All this happened when Malcolm’s daughter Angela was in her teens. She grew up and went to work at Sellafield like her father. She married and had three children of her own. Then she read in a newspaper that her father had been one of many men in the industry whose organs had been harvested for radiological research. She asked for the legal papers and received several boxes full.
They're quite shocking, which may indicate why Mr Pattinson's employers were so interested in snatching his body parts. His liver contained 673 times as much Plutonium as the average for a sample of Cumbrians who had not worked in the nuclear industry and his lungs had well over 7000 times as much. His liver had 53 times the amount of Plutonium found in the most contaminated of the nuclear workers in other reports and his lungs had 42 times as much. Mr. Pattinson's body burden was far greater than any other worker data I have seen. I conclude that he had either been involved in an accident or had been working in an unacceptably dirty environment. Either would be a scandal, but the far wider scandal is that the industry and the government would not see even those monstrous levels as a likely cause of his death.
From the data published in the Guardian I calculated the radiation dose Mr.

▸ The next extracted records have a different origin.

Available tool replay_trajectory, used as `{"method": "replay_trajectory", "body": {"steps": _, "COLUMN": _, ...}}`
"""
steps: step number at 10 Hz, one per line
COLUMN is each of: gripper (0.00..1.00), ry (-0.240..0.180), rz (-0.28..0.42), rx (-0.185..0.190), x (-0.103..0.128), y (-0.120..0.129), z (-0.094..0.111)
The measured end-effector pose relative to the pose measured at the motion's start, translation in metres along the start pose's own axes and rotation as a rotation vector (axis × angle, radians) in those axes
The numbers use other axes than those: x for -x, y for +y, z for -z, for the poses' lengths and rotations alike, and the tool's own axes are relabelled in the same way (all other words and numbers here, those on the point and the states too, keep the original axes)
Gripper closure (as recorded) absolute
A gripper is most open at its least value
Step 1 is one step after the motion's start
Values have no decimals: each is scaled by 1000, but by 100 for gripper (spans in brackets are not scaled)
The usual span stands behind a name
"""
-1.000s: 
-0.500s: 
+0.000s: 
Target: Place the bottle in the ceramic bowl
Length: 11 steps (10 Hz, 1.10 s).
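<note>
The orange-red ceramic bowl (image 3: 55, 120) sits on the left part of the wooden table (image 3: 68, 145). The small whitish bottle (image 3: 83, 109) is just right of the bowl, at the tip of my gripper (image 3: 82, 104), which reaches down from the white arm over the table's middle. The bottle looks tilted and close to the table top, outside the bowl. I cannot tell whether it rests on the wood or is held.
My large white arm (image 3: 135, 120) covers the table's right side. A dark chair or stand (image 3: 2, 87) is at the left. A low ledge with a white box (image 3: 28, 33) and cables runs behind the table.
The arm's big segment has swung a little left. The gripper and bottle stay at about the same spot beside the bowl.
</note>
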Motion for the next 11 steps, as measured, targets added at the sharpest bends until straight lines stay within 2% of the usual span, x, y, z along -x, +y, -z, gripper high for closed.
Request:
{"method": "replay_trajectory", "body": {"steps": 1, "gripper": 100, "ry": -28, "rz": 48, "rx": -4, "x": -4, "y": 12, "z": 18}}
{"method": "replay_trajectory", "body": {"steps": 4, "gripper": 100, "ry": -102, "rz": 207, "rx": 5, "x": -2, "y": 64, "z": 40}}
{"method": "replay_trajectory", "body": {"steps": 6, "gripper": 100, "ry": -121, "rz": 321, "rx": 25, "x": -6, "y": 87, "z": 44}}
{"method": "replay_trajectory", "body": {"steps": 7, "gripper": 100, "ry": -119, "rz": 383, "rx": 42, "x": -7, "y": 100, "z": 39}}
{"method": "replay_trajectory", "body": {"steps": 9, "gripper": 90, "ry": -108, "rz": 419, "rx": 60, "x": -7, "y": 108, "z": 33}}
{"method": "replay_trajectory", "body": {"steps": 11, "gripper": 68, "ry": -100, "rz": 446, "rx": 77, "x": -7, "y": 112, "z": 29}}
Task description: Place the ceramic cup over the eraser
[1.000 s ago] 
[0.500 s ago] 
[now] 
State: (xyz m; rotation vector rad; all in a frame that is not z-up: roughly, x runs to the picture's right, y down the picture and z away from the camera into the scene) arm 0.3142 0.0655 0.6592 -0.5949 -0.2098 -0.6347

Pattinson received from his body burden of Plutonium. Using the same methods as the ICRP I worked out the annual dose at 26 milliSieverts. That's about ten times the usual (bogus) yardstick of natural background but it would have been nothing very remarkable in the early 1970s. Even today, when standards are more cautious, employers would still not be breaking the law by exposing a worker to such a dose so long as it wasn't for more than one year in five.
ICRP's risk estimates would not predict that a 26mSv dose would cause Mr. Pattinson's leukaemia, in just the same way as they do not predict the cluster of childhood leukaemia at Seascale, next door to Sellafield — the doses are far too low. According to ICRP, if Mr. Pattinson was going to die of any cancer, the chance that it would be caused by the Plutonium in his body was only 1.3 in a 1000.
To the person in the street the idea that fatal leukaemia in a young man is 770 times more likely to be caused by bad luck, bad genes, bad diet, smoking, a virus or an act of God than by the acts of an employer who contaminated him heavily with a bone-seeking, alpha-emitting radionuclide may seem insane. It is insane. It is insane in the way Dr. Strangelove was insane; the logic is impeccable but the theoretical premises are wrong. The good news is that growing numbers of scientists are recognising that ICRP is in error. These include Jack Valentin, the man who recently retired as ICRP's Scientific Secretary.